— Exercise requirements —
Every line containing "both" should be copied out. Go through the entries and find them.

— Given records —

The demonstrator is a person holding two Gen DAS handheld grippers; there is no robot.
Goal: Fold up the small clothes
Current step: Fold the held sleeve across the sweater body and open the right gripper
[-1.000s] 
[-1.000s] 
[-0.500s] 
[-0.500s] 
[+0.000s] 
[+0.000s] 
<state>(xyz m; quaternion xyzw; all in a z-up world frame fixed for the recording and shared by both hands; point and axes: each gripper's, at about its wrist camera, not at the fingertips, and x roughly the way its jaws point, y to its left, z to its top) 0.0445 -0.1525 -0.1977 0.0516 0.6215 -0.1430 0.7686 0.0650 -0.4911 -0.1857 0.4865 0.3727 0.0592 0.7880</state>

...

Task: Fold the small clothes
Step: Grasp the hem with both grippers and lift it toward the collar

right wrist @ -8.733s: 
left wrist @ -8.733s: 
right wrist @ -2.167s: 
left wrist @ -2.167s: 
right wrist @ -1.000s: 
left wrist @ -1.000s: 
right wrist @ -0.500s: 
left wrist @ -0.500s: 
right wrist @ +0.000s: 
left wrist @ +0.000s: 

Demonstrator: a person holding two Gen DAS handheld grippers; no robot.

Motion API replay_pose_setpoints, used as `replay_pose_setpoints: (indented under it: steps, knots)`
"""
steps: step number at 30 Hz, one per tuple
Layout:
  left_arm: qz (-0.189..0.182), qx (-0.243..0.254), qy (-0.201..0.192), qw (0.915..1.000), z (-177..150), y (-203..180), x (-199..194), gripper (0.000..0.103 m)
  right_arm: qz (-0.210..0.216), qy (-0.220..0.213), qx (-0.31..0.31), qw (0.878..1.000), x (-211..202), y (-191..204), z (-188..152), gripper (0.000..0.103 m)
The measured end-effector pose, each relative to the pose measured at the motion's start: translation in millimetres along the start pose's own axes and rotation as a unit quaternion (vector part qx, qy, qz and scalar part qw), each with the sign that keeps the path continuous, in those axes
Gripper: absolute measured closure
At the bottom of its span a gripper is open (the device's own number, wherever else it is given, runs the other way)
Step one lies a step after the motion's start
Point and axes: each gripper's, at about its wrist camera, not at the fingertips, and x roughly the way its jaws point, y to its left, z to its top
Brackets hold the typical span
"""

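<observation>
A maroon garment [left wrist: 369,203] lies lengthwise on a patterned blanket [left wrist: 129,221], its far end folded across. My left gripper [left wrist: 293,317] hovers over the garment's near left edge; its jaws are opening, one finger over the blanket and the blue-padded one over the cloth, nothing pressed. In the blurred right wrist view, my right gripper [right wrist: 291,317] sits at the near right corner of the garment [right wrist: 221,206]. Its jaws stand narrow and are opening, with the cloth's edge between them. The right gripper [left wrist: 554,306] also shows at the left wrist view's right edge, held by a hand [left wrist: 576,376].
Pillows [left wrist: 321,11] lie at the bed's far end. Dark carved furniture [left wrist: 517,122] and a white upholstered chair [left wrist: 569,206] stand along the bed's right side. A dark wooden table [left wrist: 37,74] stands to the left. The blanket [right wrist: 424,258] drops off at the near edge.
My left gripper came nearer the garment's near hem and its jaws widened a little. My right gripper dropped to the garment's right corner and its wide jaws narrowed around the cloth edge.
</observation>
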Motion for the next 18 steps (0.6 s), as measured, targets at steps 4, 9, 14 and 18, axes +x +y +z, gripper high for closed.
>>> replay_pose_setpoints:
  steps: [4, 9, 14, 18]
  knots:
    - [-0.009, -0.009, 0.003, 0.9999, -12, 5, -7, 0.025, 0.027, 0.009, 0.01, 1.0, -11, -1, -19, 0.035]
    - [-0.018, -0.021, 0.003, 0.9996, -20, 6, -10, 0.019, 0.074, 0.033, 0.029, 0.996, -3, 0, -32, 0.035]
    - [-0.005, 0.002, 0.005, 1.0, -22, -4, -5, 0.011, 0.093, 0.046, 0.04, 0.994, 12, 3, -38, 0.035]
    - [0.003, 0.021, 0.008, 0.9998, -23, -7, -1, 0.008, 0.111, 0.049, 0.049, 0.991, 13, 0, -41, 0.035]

— Written response —
<state>(xyz m; quaternion xyzw; all in a z-up world frame fixed for the recording and shared by both hands; point and axes: each gripper's, at about its wrist camera, not at the fingertips, and x roughly the way its jaws point, y to its left, z to its top) 0.0445 -0.1525 -0.1977 0.0516 0.6215 -0.1430 0.7686 0.0650 -0.4911 -0.1857 0.4865 0.3727 0.0592 0.7880</state>
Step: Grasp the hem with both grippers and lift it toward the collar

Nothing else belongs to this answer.